Chairlifts and black runs are only one way to experience the Alps. In St Moritz, Deborah Lyon finds that winter walking, café culture, museums and spa days can make a ski holiday even more enjoyable for the committed non-skier
After years of gritting my teeth, weeping on chairlifts and driving saintly instructors to distraction, I made a liberating discovery: it is entirely possible to enjoy a family skiing holiday without actually skiing. There was no obligation to spend a week with white knuckles and a churning stomach, fraying the nerves of everyone around me. I could be there in the mountains, share the holiday with my family and enjoy every minute of it — simply without the skis.
And that’s when I really began to love my trips to the snow.
I’d known for a long time that skiing wasn’t my sport but stuck with it, thinking things would get better and the kids needed me. Obviously, they didn’t. Fantastic instructors and age-appropriate ski school, plus a husband who enjoyed the sport, meant I was not only surplus to requirements but holding everyone back. And more importantly, I was utterly miserable.
In the decade since I turned my back on skiing (my departure from the sport largely unmourned), I’ve perfected the art of enjoying a ski resort without ever setting foot in a pair of bindings. I’ve learned how to fill solitary mountain hours with a range of interests. And so, for those who fancy a break in the snow without two planks strapped to their feet, this piece might be for you.

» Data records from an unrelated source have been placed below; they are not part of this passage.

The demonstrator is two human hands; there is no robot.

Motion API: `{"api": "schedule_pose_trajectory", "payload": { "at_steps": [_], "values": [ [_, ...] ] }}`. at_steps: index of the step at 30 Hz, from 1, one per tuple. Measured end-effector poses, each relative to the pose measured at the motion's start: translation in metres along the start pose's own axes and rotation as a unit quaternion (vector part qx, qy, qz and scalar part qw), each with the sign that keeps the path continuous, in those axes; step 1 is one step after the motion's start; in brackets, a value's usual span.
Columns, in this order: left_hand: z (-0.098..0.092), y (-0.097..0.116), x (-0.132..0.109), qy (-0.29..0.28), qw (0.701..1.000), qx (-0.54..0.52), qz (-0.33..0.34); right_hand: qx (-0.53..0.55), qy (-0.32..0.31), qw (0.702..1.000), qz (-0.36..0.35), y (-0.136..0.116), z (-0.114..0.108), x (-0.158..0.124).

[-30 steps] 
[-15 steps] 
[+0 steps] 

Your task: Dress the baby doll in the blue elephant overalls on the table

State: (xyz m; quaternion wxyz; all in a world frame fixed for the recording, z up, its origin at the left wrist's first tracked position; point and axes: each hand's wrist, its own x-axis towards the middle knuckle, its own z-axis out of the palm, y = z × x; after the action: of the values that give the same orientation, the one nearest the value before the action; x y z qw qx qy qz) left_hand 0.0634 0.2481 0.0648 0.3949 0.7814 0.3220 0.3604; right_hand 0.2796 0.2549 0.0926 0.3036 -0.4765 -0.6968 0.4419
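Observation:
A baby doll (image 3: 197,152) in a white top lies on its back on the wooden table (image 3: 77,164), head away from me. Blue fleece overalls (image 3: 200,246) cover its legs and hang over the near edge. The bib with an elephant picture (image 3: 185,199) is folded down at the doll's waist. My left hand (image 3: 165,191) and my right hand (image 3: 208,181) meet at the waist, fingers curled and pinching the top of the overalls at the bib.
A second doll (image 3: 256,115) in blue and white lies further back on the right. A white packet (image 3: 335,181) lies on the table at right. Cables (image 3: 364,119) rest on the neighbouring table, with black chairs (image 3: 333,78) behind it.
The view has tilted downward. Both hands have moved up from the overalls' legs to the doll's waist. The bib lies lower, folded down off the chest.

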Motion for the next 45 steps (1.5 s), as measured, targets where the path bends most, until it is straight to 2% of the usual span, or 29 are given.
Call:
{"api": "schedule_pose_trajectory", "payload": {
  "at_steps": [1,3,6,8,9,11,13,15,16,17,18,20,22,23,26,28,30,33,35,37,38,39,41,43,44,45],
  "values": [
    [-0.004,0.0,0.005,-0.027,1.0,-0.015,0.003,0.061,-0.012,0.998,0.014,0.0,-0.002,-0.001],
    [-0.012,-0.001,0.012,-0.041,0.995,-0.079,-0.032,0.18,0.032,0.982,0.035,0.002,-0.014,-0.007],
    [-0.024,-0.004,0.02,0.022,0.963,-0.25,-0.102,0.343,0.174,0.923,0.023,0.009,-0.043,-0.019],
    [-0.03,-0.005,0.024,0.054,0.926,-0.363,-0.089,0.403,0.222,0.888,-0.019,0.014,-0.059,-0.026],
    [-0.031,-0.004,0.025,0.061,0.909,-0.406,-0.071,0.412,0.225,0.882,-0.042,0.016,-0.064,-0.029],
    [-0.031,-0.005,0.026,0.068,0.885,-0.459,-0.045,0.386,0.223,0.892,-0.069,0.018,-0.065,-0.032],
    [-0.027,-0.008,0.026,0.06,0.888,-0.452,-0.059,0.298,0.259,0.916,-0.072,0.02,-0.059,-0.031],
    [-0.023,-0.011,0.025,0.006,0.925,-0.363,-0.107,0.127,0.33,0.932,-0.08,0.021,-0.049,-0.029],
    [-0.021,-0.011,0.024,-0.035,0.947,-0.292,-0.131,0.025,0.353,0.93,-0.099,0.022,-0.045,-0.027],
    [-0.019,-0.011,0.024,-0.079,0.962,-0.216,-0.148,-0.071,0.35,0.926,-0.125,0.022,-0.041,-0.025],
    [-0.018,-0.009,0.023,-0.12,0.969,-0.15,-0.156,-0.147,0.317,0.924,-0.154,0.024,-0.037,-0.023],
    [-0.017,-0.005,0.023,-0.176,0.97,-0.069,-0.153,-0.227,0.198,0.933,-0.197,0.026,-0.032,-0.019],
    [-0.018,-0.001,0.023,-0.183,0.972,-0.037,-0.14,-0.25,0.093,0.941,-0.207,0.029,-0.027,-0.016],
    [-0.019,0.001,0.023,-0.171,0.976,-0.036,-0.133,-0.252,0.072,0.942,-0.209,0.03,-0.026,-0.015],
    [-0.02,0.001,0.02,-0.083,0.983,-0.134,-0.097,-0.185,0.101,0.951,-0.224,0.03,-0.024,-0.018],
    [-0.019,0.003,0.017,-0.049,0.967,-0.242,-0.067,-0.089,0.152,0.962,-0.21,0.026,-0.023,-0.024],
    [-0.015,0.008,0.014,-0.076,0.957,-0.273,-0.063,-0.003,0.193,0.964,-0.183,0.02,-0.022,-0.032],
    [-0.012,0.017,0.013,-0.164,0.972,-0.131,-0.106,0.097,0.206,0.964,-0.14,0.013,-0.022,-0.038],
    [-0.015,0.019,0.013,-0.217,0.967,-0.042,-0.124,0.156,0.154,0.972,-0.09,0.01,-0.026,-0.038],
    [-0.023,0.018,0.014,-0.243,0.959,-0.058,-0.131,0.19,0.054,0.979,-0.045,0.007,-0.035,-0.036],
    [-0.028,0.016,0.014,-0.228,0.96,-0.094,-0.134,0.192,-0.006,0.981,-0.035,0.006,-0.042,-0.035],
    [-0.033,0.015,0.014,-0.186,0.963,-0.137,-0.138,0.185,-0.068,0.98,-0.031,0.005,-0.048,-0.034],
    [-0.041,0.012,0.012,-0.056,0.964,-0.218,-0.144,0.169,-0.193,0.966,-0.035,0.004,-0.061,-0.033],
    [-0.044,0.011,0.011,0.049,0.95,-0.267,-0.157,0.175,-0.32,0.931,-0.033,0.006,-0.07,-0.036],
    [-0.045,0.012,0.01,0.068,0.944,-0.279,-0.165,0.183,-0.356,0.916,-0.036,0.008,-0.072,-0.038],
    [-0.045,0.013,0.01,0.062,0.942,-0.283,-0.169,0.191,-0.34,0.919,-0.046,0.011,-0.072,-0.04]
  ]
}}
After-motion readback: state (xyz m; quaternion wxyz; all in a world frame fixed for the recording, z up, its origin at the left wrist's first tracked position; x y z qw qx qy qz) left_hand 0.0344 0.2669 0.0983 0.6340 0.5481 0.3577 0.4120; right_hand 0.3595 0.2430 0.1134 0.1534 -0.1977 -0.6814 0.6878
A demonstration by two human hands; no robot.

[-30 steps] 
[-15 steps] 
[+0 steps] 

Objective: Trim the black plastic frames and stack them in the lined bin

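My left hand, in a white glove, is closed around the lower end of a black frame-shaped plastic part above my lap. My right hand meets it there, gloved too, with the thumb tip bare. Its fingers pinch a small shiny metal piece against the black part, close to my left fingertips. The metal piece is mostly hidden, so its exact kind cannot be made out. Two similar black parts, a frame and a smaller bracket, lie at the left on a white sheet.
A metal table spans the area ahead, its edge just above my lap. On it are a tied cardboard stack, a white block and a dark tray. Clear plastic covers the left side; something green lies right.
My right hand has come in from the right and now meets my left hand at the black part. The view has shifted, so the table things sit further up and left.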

We always stay in St Moritz and it’s fair to say there aren’t many nooks and crannies of this gorgeous Swiss town that I haven’t now explored. But still, every year, I find something new to learn or visit as I immerse myself in Engadin life.
St Moritz is large enough to offer plenty for the non-skier to enjoy, but every town and village in the mountain community offers different pleasures and interests if you make the effort to find them.
A sensible first port of call is the nearest tourist office. They’ll happily come up with suggestions for the non-skier. My first discovery was that even in the depths of winter, there are fabulous walking trails throughout the Engadin Valley which you can hike in normal walking boots (and perhaps using poles if the conditions are icier). As a keen hiker back home, this was great news.
In the Engadin, hiking trails are marked with pink poles, clearly differentiated from the green-poled cross-country tracks. As you follow the paths, you’ll often hear the rhythmic swoosh of cross-country skiers gliding along the nearby trails, their effortless pace a reminder of just how fit they are. It’s a magical experience.

Clear signage and well-marked maps make everything navigable for the hiker new to the valley. I’ve explored miles of forests, walked to remote huts in the mountains and crossed frozen lakes (on marked trails, obviously) feeling the altitude pushing my lungs and the mountain air clearing my head. There’s no better way to spend time in a ski resort, in my view.

My favourite hike is through woodland from St Moritz to Lej da Staz where there’s a wonderful coffee stop in a gleaming, silver caravan trailer set in an amphitheatre of mountains. Another fantastic walk starts at St Moritz Bad through the woods across the frozen lake of Champfèr, where a heated tent with deckchairs and sheepskins awaits you by Surlej Bridge for a coffee or mulled wine.
As a woman hiking solo, I feel incredibly safe in Switzerland. But it’s always worth being aware of your surroundings, even somewhere as benign as St Moritz. Also remember that conditions change quickly in the mountains so pack all the necessary kit in the event you get lost or injured. Tell your hotel reception where you plan to walk and make sure your phone is charged.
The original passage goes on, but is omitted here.